Comparirà davanti alla Corte federale di Manhattan per rispondere alle molteplici accuse formulate dal procuratore generale: frode bancaria, irregolarità fiscale e, soprattutto, violazione delle norme sulla trasparenza delle spese nella campagna elettorale. Il suo più insidioso avversario del momento è Michael Avenatti, il legale della pornostar Stormy Daniels, la persona che ha messo nei guai Cohen. Ieri Avenatti ha twittato beffardo: «Per lunedì si prevede un tempo “stormy” (tempestoso) a New York». L’attrice sarà presente in tribunale, ma non è chiaro se verrà chiamata in causa dai giudici. Stormy sostiene di aver avuto una relazione sessuale con «The Donald» nel 2006 e di aver poi ricevuto, in cambio del silenzio, 130 mila dollari da Cohen, il 28 ottobre 2016, undici giorni prima delle presidenziali dell’8 novembre.

Anche Trump si è fatto sentire, naturalmente via Twitter, tornando sull’irruzione dell’Fbi, il 9 aprile scorso, negli uffici e nella stanza d’albergo di Cohen, a New York: «Le garanzie per gli avvocati sono ormai una cosa del passato. Ho molti, (troppi!) legali e adesso probabilmente si stanno chiedendo quando i loro uffici e perfino le loro case, saranno perquisite da cima a fondo, compresi i loro telefoni e computer. Tutti gli avvocati sono giù di corda e preoccupati».

Il «caso Cohen» è diventato centrale per la politica americana, per diverse ragioni. La più visibile: è lui che custodisce i segreti degli intrallazzi sessuali di Trump. Oltre all’assegno versato a Stephanie Clifford, il vero nome di «Stormy», c’è anche un pagamento all’ex modella di Playboy Karen McDougal: 150 mila dollari per ritirare il suo «memoriale» sui rapporti intimi con Trump, sempre nel 2006.

E l’elenco delle donne pagate pare sia molto più lungo. Secondo Avenatti ce ne sarebbero almeno altre nove in condizioni simili.

Ma c’è una pista potenzialmente ancora più destabilizzante. Il Super procuratore Robert Mueller, scrivono diversi media americani, avrebbe raccolto le prove di un viaggio di Cohen a Praga, nel 2016, in piena campagna elettorale. L’avvocato avrebbe incontrato Konstantin Kosachev, presidente del Comitato degli Affari esteri del Senato russo. Il sospetto è che i due avrebbero attivato una collaborazione a sostegno del candidato Trump.

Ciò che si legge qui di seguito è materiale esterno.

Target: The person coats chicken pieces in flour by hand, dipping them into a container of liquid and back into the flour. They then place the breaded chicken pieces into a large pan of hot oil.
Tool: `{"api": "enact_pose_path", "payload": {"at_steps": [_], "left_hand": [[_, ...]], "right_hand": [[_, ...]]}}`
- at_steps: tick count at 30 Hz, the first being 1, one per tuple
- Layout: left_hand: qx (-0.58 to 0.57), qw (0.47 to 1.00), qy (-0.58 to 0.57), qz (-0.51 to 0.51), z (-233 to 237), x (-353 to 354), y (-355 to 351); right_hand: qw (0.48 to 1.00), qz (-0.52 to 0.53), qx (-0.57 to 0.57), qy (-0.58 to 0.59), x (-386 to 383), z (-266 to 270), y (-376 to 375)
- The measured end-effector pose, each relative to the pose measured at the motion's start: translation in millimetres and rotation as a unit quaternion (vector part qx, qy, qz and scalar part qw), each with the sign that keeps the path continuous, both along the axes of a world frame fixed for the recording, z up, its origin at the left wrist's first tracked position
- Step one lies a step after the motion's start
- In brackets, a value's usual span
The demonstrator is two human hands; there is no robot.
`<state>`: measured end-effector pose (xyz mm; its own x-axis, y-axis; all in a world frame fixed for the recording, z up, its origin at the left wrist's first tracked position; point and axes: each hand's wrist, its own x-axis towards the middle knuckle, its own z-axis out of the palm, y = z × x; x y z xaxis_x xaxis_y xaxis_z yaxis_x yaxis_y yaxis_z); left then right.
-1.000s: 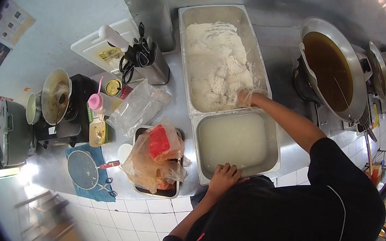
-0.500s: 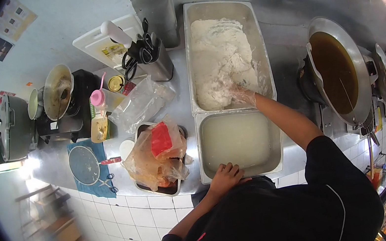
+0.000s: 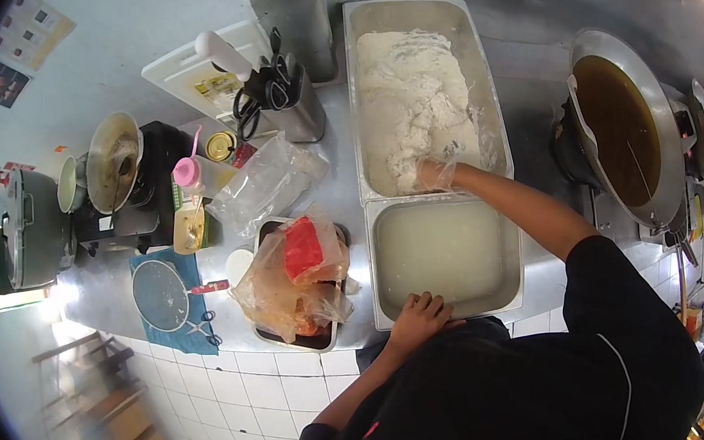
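Observation:
My right hand [image 3: 434, 175], in a clear plastic glove, is in the white flour [image 3: 415, 92] near the front of a deep metal tray [image 3: 357, 110]. Flour hides its fingertips. Lumpy, coated pieces lie beside and beyond it in the flour. My left hand [image 3: 421, 317] rests with bent fingers on the front rim of a second metal tray [image 3: 519, 272], which holds a cloudy pale liquid [image 3: 439, 252]. Whether the fingers of my left hand grip that rim is hard to tell.
Left of the trays stand a tray with plastic bags of orange-coloured food [image 3: 296, 274], a clear bag [image 3: 269, 182], a knife holder [image 3: 300, 114] and a strainer [image 3: 160, 296] on blue cloth. A large wok of brown oil [image 3: 621, 130] stands on the right.
My right hand has moved slightly toward the front wall of the flour tray. The whole view has shifted a little. My left hand stays at the rim.

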<state>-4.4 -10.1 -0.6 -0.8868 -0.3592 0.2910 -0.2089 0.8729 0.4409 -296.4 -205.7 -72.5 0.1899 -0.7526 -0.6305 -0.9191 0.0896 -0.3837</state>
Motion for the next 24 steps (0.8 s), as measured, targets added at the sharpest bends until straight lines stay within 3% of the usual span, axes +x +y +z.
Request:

Cohen nega con decisione. E, oggettivamente, c’è qualcosa che non torna, visto che lo stesso Kosachev compare nella lista dei politici e degli oligarchi sanzionati dal governo Trump lo scorso 6 aprile. Si vedrà quando Mueller comincerà a scoprire le sue carte. Per altro è stato proprio il Super poliziotto a segnalare alla Procura di New York tutta una serie di possibili reati commessi da Cohen.

In altri termini, Mueller è l’origine, diretta o indiretta, dei guai di Cohen e, potenzialmente, di Trump. Ecco perché il presidente vuole trovare il modo se non di licenziarlo, almeno di arginare il suo raggio d’azione. In alternativa il leader della Casa Bianca sta pensando di rimuovere Rod Rosenstein, il vice ministro della Giustizia, che ha autorizzato Mueller a passare carte e informazioni su Cohen al Tribunale di Manhattan. Tutto per salvare il «pitbull» in pericolo.